_EXERCISE_
So that the copy stays text only, transcribe the data below exactly and exclude the images.

_DATA EXCERPT_
[Start of Attachment]
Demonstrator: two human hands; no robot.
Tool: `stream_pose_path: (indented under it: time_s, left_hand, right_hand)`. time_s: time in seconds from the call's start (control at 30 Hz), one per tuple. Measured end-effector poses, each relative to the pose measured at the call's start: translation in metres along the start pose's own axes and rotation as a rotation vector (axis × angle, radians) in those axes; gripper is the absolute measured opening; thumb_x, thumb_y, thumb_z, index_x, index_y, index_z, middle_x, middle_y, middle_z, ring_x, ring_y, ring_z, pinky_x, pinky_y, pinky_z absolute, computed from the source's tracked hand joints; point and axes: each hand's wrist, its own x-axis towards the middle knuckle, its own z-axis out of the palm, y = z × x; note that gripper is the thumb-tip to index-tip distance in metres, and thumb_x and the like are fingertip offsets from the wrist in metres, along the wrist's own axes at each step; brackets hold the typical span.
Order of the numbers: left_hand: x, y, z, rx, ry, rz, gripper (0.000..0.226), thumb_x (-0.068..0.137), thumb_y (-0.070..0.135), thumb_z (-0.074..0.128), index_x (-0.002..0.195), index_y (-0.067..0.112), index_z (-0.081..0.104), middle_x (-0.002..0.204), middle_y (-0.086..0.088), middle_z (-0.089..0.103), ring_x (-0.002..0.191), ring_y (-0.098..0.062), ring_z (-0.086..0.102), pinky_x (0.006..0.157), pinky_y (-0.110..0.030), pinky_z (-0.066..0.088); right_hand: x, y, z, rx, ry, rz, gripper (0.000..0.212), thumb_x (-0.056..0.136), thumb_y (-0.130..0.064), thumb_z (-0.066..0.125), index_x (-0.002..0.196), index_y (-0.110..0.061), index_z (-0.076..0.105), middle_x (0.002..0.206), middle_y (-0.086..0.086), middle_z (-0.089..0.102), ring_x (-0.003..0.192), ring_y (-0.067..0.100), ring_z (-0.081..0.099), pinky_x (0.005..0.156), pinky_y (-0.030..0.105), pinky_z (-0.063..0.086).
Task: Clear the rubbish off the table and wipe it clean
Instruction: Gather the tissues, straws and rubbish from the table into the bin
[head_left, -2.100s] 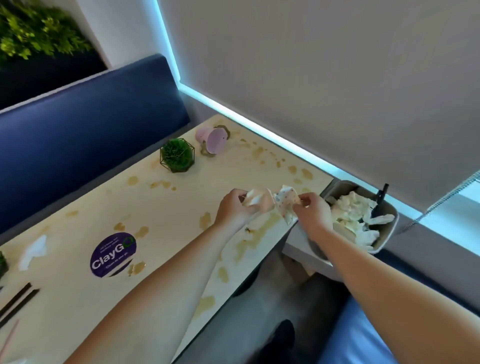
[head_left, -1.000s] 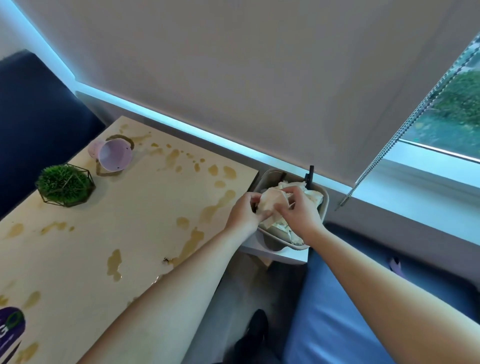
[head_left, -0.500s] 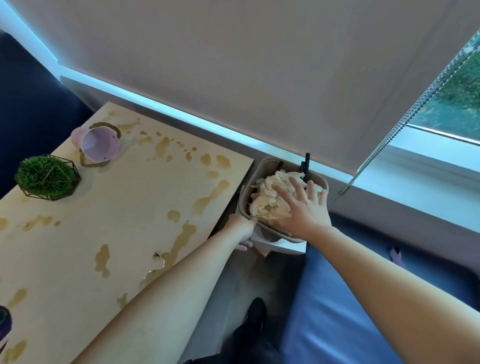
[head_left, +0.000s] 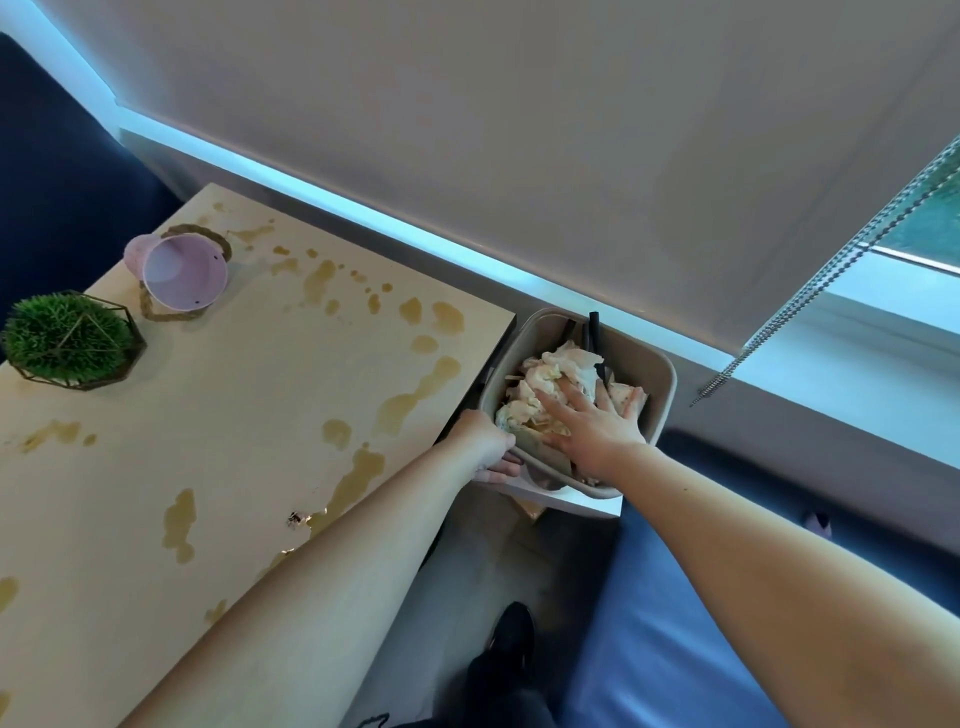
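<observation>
Surface: pale wooden rectangular table, its far end toward the window wall.
Spills: brown liquid stains scattered across the top, thickest along the right edge and far end.
Cup: pink plastic cup tipped on its side near the far left corner, lying in a brown ring of liquid.
Plant: small green grass ball in a gold wire geometric holder, upright on the left edge, near the cup.
Speck: tiny dark crumb beside a stain at the near right edge.
</observation>
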Motion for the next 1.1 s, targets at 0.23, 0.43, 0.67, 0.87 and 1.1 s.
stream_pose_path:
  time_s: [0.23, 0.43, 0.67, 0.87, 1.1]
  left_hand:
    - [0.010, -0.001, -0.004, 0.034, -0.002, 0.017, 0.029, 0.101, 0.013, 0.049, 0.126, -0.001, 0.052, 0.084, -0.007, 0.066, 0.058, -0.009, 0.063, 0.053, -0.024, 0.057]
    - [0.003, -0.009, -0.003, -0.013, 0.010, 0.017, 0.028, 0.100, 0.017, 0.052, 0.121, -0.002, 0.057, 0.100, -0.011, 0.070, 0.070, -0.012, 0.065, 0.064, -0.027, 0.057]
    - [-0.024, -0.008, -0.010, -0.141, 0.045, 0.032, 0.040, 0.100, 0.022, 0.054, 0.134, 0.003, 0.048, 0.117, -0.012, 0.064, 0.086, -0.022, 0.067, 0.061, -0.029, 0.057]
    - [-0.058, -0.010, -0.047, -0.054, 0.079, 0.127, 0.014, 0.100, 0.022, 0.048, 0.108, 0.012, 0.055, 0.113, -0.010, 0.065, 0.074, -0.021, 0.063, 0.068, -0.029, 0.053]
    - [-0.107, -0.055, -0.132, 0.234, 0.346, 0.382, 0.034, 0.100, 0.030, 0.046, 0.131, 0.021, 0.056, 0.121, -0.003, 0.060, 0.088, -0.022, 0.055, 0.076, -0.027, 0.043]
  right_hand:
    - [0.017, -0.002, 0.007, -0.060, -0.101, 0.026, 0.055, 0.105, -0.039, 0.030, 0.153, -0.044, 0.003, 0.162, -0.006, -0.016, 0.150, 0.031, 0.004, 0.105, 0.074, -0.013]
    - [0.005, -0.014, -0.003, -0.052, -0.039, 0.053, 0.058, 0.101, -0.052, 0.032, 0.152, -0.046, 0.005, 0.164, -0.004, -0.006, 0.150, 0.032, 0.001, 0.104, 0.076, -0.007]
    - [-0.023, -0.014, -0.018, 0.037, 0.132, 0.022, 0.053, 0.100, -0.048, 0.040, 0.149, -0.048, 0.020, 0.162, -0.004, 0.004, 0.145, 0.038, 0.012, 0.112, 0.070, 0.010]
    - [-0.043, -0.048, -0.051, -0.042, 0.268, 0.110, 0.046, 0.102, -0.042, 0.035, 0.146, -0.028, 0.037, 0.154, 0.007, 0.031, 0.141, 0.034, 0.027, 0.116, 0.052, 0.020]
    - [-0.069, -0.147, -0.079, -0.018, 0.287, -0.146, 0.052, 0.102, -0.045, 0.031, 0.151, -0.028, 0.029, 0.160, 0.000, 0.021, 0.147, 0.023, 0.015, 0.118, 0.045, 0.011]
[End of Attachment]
_SOLVED PROBLEM_
Demonstrator: two human hands; no robot.
Tool: `stream_pose_path: (indented under it: time_s, left_hand, right_hand)`. time_s: time in seconds from the call's start (control at 30 Hz), one per tuple. Measured end-effector poses, each relative to the pose measured at the call's start: translation in metres along the start pose's own axes and rotation as a rotation vector (axis × angle, radians) in those axes; gripper is the absolute measured opening; thumb_x, thumb_y, thumb_z, index_x, index_y, index_z, middle_x, middle_y, middle_z, ring_x, ring_y, ring_z, pinky_x, pinky_y, pinky_z absolute, computed from the source's tracked hand joints; point and axes: each hand's wrist, its own x-axis towards the middle knuckle, its own z-axis out of the palm, y = z × x; note that gripper is the thumb-tip to index-tip distance in metres, and thumb_x and the like are fingertip offsets from the wrist in metres, along the wrist's own axes at each step; brackets hold the typical span.
Order of the numbers: left_hand: x, y, z, rx, ry, rz, gripper (0.000..0.226), thumb_x (-0.068..0.137), thumb_y (-0.070..0.135), thumb_z (-0.074..0.128), index_x (-0.002..0.195), index_y (-0.067..0.112), index_z (-0.081..0.104), middle_x (-0.002..0.204), middle_y (-0.086..0.088), middle_z (-0.089..0.103), ring_x (-0.002..0.191), ring_y (-0.098..0.062), ring_z (-0.086..0.102), pinky_x (0.006..0.157), pinky_y (-0.110..0.030), pinky_z (-0.066..0.088); right_hand: x, y, z, rx, ry, rz, gripper (0.000..0.212), thumb_x (-0.056..0.136), thumb_y (-0.130..0.064), thumb_z (-0.066..0.125), index_x (-0.002..0.196), index_y (-0.110..0.061), index_z (-0.076..0.105), middle_x (0.002..0.206), middle_y (-0.086..0.086), middle_z (-0.089..0.102), ring_x (-0.003..0.192), ring_y (-0.067..0.100), ring_z (-0.081..0.099), pinky_x (0.005..0.156), pinky_y (-0.030..0.105), pinky_z (-0.063..0.086).
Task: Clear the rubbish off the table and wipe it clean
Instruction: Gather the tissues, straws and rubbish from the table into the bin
[head_left, -2.100s] 
[head_left, -1.000s] 
[head_left, -0.500s] 
[head_left, +0.000s] 
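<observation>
Surface: pale wooden rectangular table, its far end toward the window wall.
Spills: brown liquid stains scattered across the top, thickest along the right edge and far end.
Cup: pink plastic cup tipped on its side near the far left corner, lying in a brown ring of liquid.
Plant: small green grass ball in a gold wire geometric holder, upright on the left edge, near the cup.
Speck: tiny dark crumb beside a stain at the near right edge.
</observation>
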Motion for the next 1.1 s, targets at 0.23, 0.43, 0.67, 0.87 and 1.1 s.
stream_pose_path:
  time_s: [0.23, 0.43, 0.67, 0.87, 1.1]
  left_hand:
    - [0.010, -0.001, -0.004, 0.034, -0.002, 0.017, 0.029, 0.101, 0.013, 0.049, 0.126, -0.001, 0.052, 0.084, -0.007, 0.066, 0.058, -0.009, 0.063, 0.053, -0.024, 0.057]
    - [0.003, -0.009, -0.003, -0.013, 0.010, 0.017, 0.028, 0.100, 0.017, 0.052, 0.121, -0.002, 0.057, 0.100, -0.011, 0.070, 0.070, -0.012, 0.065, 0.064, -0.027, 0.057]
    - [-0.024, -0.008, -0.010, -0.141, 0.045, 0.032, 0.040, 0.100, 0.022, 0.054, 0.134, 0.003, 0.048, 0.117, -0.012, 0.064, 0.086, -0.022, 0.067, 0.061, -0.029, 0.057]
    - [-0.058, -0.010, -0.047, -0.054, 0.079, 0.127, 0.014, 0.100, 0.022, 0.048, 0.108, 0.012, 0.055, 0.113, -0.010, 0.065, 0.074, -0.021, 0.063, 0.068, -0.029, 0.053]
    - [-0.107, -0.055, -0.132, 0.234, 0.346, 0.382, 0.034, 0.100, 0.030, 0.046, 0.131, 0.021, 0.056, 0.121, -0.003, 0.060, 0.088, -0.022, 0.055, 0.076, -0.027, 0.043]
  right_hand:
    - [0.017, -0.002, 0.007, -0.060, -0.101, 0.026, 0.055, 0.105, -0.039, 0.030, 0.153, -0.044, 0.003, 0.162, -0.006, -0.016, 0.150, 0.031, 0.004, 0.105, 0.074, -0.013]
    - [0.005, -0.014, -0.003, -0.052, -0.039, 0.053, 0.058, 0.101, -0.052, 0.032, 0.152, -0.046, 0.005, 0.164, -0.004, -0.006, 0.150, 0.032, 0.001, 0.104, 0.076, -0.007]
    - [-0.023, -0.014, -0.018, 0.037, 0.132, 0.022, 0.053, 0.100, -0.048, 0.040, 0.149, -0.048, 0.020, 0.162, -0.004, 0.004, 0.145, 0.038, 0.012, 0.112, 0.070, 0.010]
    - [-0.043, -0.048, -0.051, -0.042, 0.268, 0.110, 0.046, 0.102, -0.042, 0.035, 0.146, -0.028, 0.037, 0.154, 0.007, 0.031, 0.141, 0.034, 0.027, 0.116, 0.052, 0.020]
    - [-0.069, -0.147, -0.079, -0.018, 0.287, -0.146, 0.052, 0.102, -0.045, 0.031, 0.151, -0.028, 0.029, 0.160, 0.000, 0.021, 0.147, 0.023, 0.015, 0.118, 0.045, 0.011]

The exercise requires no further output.